“He heals the brokenhearted and binds up their wounds.”
Psalm 147:3 (ESV)
Last week, we were privileged to see and learn about yet more ways God is working around the clock to redeem all things to himself all over the world, as Darrow spent a week in northeastern Australia at the Youth with a Mission (YWAM) base in Townsville. He spoke to about 60 YWAM leaders from 15 nations, most delegates coming from Australia and Papua New Guinea (PNG), and witnessed the Lord moving mightily in the hearts and minds of these young culture makers.
Through them, God is binding physical wounds all over PNG, and that week, he bound deep emotional and spiritual wounds among the conference participants.
“It was what I call being on holy ground,” when you cannot deny the presence and power of God’s Spirit in the room, Darrow says of one particular morning session that week. A similar event took place during his teaching time in Brazil two years ago.
After receiving Darrow’s teaching on the dignity of women and the maternal heart of God, one man from Papua New Guinea stood and asked the other Papuan men to join him. They invited Papuan women to come forward and, confessing how reprehensibly women are traditionally treated in Papuan society, asked for the women’s forgiveness. The group stood for several minutes, heads bowed, as God reshaped their hearts and minds on this issue paramount to the building of healthy societies.
“Men and women were in tears,” Darrow recalls of that morning. “Men stood and asked the females in their lives to forgive them for the way they had related to women, for their demanding words and actions.
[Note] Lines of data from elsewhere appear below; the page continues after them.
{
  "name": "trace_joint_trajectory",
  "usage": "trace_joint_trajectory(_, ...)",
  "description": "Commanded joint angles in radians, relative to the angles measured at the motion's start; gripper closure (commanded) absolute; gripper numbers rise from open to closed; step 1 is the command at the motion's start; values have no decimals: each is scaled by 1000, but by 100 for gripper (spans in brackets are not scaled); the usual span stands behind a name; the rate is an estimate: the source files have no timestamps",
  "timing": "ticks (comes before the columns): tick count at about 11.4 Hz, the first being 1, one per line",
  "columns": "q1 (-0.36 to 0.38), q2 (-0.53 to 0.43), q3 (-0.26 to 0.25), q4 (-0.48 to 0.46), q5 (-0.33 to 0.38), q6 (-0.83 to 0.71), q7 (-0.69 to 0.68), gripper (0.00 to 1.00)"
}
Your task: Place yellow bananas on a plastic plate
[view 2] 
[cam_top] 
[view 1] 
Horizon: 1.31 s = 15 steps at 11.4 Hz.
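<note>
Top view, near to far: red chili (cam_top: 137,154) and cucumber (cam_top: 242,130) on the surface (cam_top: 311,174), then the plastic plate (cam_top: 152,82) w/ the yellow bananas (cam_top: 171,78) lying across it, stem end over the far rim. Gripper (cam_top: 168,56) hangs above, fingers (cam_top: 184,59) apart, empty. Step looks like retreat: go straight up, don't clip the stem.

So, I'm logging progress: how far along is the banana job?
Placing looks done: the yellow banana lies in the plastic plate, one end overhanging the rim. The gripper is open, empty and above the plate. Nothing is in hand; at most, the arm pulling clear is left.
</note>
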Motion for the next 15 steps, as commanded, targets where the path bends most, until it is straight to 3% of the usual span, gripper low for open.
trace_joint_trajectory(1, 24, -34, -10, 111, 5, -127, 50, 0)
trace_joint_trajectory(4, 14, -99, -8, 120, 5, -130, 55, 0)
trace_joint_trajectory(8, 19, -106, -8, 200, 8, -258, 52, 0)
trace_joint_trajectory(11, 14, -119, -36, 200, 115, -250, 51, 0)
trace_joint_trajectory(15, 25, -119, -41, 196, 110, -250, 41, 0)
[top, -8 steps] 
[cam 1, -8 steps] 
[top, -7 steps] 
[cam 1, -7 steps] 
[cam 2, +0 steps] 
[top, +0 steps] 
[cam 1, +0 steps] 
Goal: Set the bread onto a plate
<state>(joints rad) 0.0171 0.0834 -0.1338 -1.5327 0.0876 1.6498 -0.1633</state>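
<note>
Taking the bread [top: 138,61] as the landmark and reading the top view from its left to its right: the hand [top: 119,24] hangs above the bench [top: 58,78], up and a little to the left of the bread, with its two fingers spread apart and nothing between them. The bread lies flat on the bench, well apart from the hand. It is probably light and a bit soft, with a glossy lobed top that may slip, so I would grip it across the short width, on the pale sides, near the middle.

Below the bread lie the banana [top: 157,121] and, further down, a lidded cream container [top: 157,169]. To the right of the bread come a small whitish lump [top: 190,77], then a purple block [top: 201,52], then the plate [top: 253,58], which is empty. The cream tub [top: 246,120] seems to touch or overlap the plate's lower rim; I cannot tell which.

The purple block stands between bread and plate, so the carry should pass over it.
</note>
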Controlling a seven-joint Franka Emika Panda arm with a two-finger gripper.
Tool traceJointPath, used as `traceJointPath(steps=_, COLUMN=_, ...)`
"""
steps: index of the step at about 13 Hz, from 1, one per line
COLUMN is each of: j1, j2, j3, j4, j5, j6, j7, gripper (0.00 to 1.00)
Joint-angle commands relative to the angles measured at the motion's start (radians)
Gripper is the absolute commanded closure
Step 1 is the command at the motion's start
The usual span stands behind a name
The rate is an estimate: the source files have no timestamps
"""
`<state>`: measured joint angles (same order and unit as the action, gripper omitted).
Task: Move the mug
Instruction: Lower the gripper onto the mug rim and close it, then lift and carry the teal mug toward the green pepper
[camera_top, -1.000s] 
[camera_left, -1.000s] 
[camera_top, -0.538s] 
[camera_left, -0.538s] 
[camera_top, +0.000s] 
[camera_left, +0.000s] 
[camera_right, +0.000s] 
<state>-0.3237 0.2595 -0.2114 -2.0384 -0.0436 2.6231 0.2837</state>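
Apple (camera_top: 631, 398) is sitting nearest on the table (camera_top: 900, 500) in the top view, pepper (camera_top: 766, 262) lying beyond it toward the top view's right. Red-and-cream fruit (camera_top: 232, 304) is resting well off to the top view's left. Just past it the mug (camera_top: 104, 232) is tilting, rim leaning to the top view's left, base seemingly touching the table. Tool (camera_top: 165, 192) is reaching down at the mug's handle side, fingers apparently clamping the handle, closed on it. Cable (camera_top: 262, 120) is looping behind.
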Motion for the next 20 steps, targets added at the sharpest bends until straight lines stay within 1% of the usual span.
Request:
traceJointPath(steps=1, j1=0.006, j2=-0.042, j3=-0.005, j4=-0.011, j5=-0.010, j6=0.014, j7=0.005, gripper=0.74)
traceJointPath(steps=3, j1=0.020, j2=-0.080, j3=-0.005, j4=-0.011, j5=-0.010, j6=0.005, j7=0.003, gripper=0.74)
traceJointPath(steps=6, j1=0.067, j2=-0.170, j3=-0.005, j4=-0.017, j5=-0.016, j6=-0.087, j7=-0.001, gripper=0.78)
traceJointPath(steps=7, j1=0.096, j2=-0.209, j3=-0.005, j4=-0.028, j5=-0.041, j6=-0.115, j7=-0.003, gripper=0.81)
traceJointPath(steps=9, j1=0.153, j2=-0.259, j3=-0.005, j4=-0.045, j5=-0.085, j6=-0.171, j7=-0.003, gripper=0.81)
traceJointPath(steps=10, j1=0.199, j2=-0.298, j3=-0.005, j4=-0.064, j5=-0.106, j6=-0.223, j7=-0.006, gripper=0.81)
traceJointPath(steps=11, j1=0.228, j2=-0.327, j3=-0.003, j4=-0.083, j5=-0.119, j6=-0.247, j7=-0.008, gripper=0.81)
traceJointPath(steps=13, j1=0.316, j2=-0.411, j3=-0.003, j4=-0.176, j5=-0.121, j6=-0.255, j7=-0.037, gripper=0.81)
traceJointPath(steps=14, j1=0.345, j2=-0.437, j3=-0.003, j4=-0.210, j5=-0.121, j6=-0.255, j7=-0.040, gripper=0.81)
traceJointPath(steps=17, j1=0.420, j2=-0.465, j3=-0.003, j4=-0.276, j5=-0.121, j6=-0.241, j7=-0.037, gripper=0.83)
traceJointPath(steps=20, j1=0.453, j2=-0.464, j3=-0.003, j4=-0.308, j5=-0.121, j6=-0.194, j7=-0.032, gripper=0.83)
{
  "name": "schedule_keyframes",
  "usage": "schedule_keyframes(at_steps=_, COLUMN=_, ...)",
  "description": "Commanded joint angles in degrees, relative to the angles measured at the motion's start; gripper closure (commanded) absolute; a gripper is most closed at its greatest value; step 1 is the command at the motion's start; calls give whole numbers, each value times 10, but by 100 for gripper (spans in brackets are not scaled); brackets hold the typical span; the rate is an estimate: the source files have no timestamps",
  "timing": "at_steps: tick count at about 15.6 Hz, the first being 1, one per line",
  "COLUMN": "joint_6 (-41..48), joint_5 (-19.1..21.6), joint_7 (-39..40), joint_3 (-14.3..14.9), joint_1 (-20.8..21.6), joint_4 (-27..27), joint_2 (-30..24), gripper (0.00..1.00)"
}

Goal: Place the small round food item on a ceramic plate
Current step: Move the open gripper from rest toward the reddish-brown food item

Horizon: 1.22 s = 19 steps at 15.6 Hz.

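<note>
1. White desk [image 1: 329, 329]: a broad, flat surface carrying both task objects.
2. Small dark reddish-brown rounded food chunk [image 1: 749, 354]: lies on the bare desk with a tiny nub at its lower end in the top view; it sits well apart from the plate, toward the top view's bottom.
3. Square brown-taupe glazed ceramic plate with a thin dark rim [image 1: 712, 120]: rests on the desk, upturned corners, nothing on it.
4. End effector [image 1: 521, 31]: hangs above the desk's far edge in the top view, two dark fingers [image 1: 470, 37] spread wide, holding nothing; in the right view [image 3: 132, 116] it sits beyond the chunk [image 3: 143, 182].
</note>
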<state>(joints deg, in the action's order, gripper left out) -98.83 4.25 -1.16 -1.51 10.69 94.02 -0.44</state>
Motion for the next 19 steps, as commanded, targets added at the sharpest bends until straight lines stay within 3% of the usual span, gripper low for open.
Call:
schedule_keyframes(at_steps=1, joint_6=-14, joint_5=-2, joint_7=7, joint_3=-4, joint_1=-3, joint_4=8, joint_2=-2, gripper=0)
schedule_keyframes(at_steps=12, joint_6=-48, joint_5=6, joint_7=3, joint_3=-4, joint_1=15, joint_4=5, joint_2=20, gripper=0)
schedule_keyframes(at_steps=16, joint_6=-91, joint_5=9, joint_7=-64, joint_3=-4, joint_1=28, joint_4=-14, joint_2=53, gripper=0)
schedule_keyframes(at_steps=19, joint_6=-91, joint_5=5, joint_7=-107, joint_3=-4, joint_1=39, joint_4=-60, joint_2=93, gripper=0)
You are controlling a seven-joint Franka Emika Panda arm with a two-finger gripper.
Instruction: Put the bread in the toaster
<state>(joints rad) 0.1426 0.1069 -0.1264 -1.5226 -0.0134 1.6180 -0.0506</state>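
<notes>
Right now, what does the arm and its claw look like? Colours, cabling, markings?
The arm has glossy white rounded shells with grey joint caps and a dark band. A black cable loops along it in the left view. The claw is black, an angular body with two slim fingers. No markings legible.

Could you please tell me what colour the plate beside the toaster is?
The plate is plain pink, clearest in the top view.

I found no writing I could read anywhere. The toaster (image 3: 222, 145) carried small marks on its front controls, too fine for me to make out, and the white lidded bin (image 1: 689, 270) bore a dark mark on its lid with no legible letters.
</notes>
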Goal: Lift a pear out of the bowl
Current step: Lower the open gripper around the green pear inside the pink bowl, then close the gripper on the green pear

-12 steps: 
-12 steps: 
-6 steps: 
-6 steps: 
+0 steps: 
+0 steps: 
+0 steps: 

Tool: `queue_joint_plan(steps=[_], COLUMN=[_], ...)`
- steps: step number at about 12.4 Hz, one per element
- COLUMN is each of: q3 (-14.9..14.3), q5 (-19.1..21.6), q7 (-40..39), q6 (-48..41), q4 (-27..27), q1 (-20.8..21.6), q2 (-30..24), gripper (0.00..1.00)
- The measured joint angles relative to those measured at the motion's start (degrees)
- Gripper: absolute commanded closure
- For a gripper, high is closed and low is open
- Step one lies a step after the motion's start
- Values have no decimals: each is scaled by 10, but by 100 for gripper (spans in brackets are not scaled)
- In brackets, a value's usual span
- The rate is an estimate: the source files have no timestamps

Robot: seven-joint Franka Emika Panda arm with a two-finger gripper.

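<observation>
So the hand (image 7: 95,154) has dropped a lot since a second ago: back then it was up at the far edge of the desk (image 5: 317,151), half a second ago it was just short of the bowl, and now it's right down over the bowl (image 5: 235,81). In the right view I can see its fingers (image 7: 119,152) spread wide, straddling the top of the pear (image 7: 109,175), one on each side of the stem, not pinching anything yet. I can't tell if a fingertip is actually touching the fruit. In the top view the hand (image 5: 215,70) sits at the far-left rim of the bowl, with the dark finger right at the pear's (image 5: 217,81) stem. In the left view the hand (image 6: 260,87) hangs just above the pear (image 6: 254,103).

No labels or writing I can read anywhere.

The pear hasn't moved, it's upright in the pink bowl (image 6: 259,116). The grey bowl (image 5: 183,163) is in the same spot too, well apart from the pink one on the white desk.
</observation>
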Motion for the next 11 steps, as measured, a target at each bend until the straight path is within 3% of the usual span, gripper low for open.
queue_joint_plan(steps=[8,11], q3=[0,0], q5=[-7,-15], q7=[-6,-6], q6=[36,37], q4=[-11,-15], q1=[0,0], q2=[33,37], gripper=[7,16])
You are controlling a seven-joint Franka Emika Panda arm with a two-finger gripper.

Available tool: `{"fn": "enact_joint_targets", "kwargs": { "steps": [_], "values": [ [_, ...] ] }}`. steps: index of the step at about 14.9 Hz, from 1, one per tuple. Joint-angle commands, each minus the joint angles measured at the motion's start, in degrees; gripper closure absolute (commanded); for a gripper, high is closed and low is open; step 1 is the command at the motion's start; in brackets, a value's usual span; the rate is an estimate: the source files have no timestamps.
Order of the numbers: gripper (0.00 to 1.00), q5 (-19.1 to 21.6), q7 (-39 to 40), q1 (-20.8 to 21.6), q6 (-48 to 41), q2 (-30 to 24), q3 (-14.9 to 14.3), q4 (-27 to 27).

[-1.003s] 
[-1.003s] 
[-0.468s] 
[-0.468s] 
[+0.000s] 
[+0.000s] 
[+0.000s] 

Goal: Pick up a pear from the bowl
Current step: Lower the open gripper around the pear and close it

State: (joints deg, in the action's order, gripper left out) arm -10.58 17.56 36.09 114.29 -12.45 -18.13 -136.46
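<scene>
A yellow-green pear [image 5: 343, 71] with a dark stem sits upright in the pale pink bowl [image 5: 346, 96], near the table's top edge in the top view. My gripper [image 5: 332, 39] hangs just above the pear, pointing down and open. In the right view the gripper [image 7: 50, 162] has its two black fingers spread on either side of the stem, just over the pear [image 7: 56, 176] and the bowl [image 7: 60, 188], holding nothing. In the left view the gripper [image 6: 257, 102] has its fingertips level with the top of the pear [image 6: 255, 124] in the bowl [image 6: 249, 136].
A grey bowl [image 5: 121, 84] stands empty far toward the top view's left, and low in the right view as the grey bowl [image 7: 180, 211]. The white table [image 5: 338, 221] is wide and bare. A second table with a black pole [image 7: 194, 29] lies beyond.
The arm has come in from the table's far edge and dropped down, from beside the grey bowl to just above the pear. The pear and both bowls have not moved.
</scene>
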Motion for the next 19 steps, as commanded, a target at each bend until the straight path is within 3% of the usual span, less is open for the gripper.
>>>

Women extended forgiveness. As they witnessed genuine repentance and extended heartfelt forgiveness, they were released from years of oppression and bondage. It was one of those remarkable times in life when God led us to holy ground.”
To read Darrow’s full account of this morning, visit his blog.
After this, a non-Papuan man stood and confessed how he personally had treated women poorly, not honoring them as he should. He asked if any woman present who had experienced poor treatment from a man would be willing to let him wash her feet as a sign of repentance. One woman came forward, and the man stooped in powerful vulnerability, washing her feet.
The week was “a significant time of God’s revelation and a journey to healing for PNG men and women,” said Dr. Sarah Dunn, a leader on YWAM’s Medical Ship, explained below.
Here is a short testimony from one Papuan woman describing what she learned about herself that week:
“PNG is one of the most dangerous places in the world to be a woman, with an estimated 70 percent of women experiencing rape or assault in their lifetime,” says Human Rights Watch. This distressing reality was corroborated by the YWAM staff from PNG that week, and many of them made commitments to actively dispel through their ministries the lie that women are inferior to men.
The power of this lie to destroy people is plainly seen in a photographic collection by Vlad Sokhin called Crying Meri (“meri” means “women” PNG’s most widely used language). You may view the collection here, but please be advised it is very graphic and unsettling.
YWAM in Papua New Guinea
At the left with Darrow is Elijah, mangi blo Gerehu (a young man from Gerehu, a notorious settlement in PNG’s capital city, Port Moresby), presenting Darrow with a bilum (traditional gift for an honored guest–placed over your head, like he did). Elijah is a young Christian leader from one of the toughest slums of Port Moresby. He represents the future hope of his people.
“It was a real honor to receive this bilum from him,” Darrow says.
From the Port of Townsville, YWAM’s Medical Ship, a former cruise ship, transports up to 100 volunteers to areas of PNG without medical service.